Canicule: le système de soins en gestion de crise, de premiers décès constatés en France
Un "cap" franchi sur le plan sanitaire: cette canicule qui n'en finit pas affecte de plus en plus les organismes fatigués et de premiers décès sont recensés, tandis que le fonctionnement du système de soins pâtit lui-même des fortes chaleurs.
Le préfet de police de Paris a évoqué jeudi soir une "saturation" des hôpitaux à Paris et dans son agglomération. Dans la capitale, 25 arrêts cardiaques ont été recensés "en vingt-quatre heures" sur la journée de mercredi, contre "moins de 10 habituellement", a indiqué plus tôt le cabinet de la ministre de la Santé Stéphanie Rist.
"On commence à avoir et on s'y attendait, (...) les premiers décès" probablement liés aux températures extrêmes, a expliqué le cabinet lors d'un point presse sur les conséquences de la canicule. Ces décès "ne concernent pas que des personnes âgées déshydratées" mais aussi "des jeunes qui font des arrêts cardiaques", selon le cabinet, qui n'a pas précisé si tous ces arrêts cardiaques se sont soldés par un décès ou non.
"La situation passe un cap et il faut qu'on passe en gestion de crise avec tous les leviers possibles", a-t-on encore précisé.
L'AP-HP a rapporté jeudi soir que son niveau d'activité, déjà "haut", poursuivait son augmentation aux urgences, avec les plus de 75 ans représentant 18% des passages. Ses quatre SAMU ont aussi "enregistré une activité particulièrement soutenue en ce début de semaine, avec une augmentation de plus de 50 % du volume d’appels par rapport à la même période en 2025", selon l'institution.
De son côté le syndicat Samu Urgences de France dit être "confronté à un point de basculement, avec une augmentation majeure des appels au 15, de 40%", selon un porte-parole à l'AFP.
"Le nombre de passage aux urgences augmente", les services accueillant en particulier des "personnes âgées" et voyant apparaître des "cas graves d'hyperthermie maligne" (augmentation rare et potentiellement mortelle de la température corporelle, ndlr), a-t-il ajouté.
Les médecins craignent de constater à plus ou moins brève échéance une surmortalité dans la population, a-t-il affirmé.
Décompensations "5 à 10 jours après"
De leur côté en tout cas, les services de pompes funèbres n'ont pas encore constaté l'apparition d'indices de surmortalité, a indiqué à l'AFP Florence Fresse, la déléguée générale de la fédération.

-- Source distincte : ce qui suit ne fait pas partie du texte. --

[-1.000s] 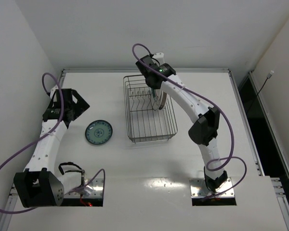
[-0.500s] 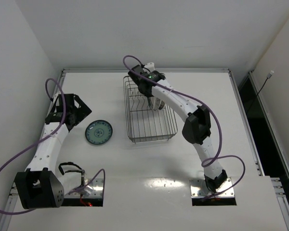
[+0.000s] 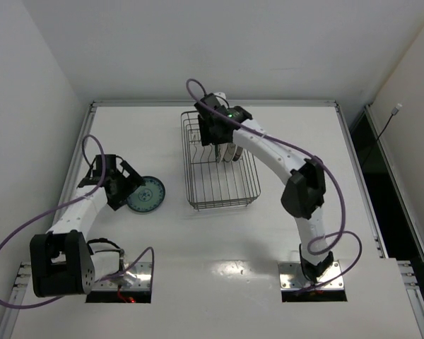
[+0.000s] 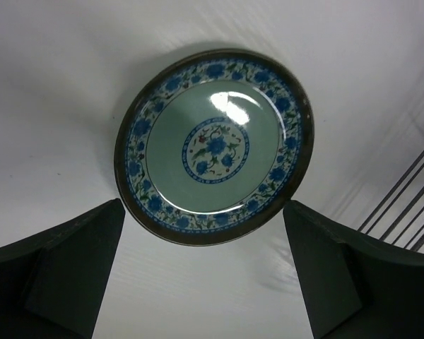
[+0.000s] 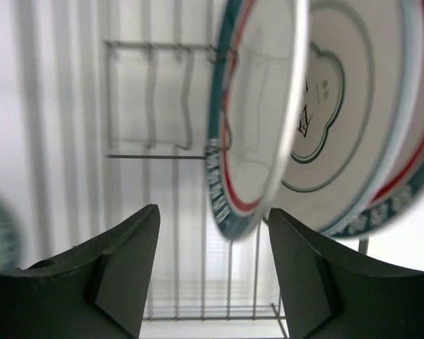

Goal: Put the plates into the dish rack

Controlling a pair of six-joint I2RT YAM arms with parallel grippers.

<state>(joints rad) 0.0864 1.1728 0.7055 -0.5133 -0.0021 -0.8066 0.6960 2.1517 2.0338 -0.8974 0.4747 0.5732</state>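
At the far end of the dish rack [image 3: 222, 185] the white plates [image 5: 325, 106] stand on edge, seemingly between prongs, the outstretched right gripper [image 5: 213, 215] parted astride one rim; the teal plate [image 4: 213, 145] lies flat to its left under the wide-spread left gripper [image 4: 203, 206].

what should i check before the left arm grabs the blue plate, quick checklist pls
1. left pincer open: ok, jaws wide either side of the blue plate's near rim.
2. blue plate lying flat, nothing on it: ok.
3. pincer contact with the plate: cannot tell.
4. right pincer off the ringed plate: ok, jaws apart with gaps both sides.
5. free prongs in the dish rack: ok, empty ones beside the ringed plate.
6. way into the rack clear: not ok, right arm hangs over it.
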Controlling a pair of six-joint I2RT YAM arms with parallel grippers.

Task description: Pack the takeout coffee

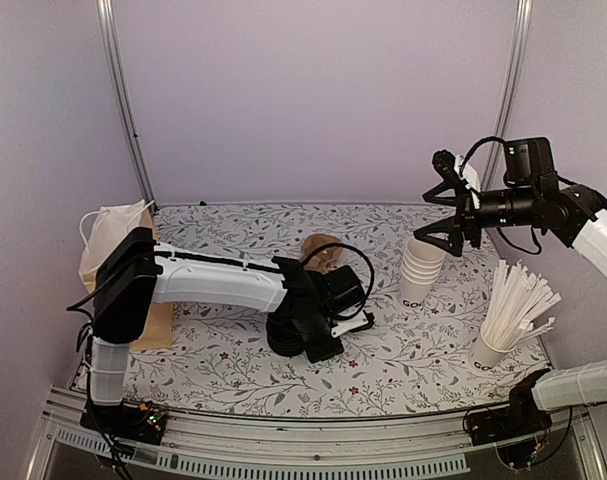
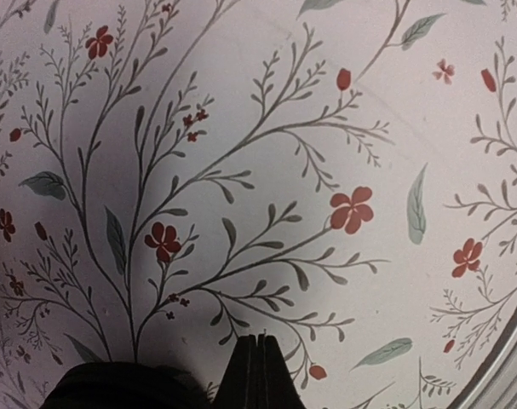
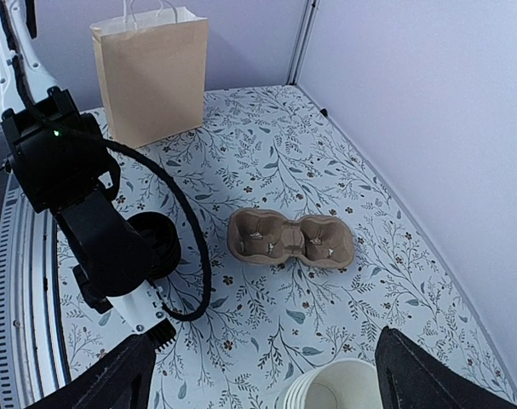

"Nous n'avons pas d'informations particulières sur un pic de décès" sur le territoire national, a-t-elle indiqué, soulignant qu'il n'y avait pas de signe particulier d'un encombrement anormal des chambres funéraires.
Mais tous les spécialistes mettent en garde: le moment de vérité sur l'ampleur du choc sanitaire lié à la canicule ne pourrait survenir que dans quelques jours.
Les décompensations (aggravations brutales, ndlr) de maladies chroniques "surviennent parfois cinq à dix jours après", a rappelé le cabinet du ministère de la Santé.
La ministre Stéphanie Rist prendra, soit jeudi soit vendredi, un arrêté permettant de "mobiliser les étudiants pour venir en renfort" des Samu-SAS, qui répondent aux appels au 15. "Nous allons activer la réserve sanitaire (des professionnels de santé volontaires, mobilisables très rapidement)", a aussi indiqué le cabinet.
En attendant, les hôpitaux sont confrontés à des problèmes de pics de chaleur dans leur propres locaux.
"Je sors d'une réunion de crise avec la direction de l'hôpital", a expliqué à l'AFP un médecin chef des urgences dans un hôpital de l'ouest de la France.
"Il y a des chambres qui sont devenues intenables pour les patients", et "on a décidé de déplacer des lits d'un service à l'autre" pour éviter de soumettre des patients à des températures trop élevées, a-t-il dit.
Signe que la situation sanitaire globale est mouvante et toujours difficile à apprécier précisément, les urgences de cet hôpital semblaient échapper encore jeudi matin à la hausse d'activité constaté dans de nombreux autres établissements.
"Chez nous, le niveau d'activité des urgences est stable pour l'instant, même si les appels au 15 sont en hausse de 20%", a précisé ce médecin.